The World Bank’s Kalpana Kochhar focused her remarks on the regional implications of increased trade between Pakistan and India.  South Asia cannot take its rightful place in the Asian century without much greater regional integration, she asserted. Moreover, poverty and conflict are concentrated in South Asia today, and trade offers a powerful solution to both. Perhaps for this reason, she continued, the region has witnessed notable developments in regional integration in just the past two years, mentioning agreements linking India and Bangladesh, Nepal and India, Pakistan and Afghanistan, India and Afghanistan, and India and Sri Lanka.
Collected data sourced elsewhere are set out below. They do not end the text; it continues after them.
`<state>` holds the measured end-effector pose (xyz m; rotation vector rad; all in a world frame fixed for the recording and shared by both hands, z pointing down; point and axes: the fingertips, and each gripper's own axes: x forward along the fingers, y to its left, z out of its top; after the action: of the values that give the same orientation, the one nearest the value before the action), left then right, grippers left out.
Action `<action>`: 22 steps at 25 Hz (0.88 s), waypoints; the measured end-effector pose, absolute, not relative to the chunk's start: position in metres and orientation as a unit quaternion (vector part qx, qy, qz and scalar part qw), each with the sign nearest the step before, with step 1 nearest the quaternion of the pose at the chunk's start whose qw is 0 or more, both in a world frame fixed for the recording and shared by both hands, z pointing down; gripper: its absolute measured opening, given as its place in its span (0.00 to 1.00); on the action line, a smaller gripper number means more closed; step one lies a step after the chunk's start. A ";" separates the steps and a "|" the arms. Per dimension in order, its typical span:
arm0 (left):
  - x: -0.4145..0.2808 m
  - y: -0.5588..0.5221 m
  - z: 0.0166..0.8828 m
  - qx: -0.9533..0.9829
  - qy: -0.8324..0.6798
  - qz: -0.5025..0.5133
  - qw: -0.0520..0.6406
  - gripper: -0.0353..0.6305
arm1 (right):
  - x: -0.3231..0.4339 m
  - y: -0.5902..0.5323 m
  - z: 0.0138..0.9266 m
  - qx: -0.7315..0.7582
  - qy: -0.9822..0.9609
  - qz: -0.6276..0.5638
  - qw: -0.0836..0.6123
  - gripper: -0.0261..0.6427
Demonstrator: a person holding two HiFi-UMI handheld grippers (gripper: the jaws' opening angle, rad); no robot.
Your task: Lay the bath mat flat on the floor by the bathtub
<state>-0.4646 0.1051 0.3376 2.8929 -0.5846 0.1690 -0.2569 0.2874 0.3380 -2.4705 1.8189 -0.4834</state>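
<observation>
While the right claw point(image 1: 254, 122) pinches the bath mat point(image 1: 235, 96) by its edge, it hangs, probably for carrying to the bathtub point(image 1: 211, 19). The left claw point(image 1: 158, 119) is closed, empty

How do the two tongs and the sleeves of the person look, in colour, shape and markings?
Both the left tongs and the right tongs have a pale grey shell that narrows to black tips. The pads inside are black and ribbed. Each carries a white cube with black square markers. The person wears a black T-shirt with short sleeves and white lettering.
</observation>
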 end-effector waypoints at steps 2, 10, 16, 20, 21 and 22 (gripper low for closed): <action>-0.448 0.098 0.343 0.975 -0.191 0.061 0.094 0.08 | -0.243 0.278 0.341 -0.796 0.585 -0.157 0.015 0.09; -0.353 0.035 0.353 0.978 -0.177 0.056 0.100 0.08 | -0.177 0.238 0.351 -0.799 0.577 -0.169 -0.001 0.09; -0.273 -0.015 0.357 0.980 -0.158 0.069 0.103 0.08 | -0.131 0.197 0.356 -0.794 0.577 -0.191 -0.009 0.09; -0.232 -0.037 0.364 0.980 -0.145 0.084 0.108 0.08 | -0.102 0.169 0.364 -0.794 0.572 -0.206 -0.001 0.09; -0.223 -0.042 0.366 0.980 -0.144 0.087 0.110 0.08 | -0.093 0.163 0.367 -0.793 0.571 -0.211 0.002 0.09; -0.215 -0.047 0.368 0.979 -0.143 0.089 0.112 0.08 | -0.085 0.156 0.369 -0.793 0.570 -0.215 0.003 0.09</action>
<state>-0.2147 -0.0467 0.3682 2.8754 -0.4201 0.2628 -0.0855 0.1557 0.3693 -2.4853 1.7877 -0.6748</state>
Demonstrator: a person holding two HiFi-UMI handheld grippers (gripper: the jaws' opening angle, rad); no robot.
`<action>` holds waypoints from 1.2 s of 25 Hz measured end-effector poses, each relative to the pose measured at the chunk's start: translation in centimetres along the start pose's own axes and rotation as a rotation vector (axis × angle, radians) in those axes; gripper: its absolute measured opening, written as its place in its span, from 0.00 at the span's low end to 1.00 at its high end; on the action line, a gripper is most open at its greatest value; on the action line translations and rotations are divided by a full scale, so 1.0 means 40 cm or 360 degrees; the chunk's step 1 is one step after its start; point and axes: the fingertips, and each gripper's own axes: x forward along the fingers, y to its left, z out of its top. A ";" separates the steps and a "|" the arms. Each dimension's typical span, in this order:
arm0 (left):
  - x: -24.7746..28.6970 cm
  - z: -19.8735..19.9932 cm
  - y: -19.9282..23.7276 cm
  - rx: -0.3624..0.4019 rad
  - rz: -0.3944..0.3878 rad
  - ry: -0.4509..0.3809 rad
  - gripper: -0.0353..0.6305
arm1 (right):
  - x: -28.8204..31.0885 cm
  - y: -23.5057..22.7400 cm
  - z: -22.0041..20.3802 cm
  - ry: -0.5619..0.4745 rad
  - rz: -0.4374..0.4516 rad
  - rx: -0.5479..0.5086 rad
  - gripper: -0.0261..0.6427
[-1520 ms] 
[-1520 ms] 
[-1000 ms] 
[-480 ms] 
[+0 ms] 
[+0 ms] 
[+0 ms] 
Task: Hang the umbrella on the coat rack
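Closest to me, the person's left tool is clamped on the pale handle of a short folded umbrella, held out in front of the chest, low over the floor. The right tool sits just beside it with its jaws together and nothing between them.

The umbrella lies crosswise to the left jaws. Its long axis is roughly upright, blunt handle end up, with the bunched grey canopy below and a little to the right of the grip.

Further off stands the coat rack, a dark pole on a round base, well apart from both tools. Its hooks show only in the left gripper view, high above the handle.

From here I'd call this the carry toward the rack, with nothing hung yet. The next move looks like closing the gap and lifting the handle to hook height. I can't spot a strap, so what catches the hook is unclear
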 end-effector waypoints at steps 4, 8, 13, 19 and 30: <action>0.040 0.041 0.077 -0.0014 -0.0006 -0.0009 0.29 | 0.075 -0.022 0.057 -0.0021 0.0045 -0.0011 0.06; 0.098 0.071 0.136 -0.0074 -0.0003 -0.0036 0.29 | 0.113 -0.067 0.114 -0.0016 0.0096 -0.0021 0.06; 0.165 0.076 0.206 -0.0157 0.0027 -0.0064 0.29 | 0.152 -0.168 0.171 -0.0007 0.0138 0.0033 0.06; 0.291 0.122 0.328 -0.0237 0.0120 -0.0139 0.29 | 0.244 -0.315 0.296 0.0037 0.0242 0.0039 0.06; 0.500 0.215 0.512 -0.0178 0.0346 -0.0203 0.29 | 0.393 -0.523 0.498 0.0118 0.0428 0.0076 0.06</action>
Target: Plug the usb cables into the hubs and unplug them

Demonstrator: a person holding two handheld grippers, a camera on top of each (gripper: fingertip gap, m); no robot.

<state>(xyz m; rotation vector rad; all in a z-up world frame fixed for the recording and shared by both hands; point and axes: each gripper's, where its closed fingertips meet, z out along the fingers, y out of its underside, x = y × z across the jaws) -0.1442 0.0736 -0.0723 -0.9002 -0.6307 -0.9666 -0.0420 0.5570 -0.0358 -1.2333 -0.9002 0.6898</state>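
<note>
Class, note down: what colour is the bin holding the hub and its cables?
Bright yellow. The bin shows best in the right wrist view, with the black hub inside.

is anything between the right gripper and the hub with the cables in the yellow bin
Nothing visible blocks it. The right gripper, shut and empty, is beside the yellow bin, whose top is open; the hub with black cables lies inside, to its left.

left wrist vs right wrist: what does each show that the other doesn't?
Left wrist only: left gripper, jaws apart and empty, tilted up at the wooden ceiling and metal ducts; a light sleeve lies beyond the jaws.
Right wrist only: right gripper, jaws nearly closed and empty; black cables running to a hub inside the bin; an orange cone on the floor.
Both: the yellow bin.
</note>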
Yet the bilateral Pakistan-India link lags, as evidenced, for instance, in trade flows: nearly 10 percent of Bangladesh’s trade is with India, while for Sri Lanka the figure exceeds 17 percent. Yet only 4.2 percent of Pakistan’s trade is with India. Kochhar urged the two countries to move quickly to harvest “low hanging fruits,” by giving priority to a few transit routes as a means of building confidence, easing financial constraints that currently hamper trade, and increasing the frequency of air, rail, and bus services between the two.   


While participants registered strong support for enhanced Pakistan-India trade, they did not hesitate to highlight the challenges. Several speakers spoke of the need to loosen visa restrictions, and of the broader imperative of a freer flow of people as well as goods. Husain noted that the mindset of customs officials in both nations continued to be one of suspicion, not facilitation. And Nabi emphasized the need for a much better cross-border banking system. Still, conference panelists declared that the reasons for pushing forward on trade are compelling, with immense potential payoffs for both sides—and beyond the region as well. As Mahmood stated, “Although the [trade] process between the two countries is bilateral, the entire world has a stake in peace in South Asia.”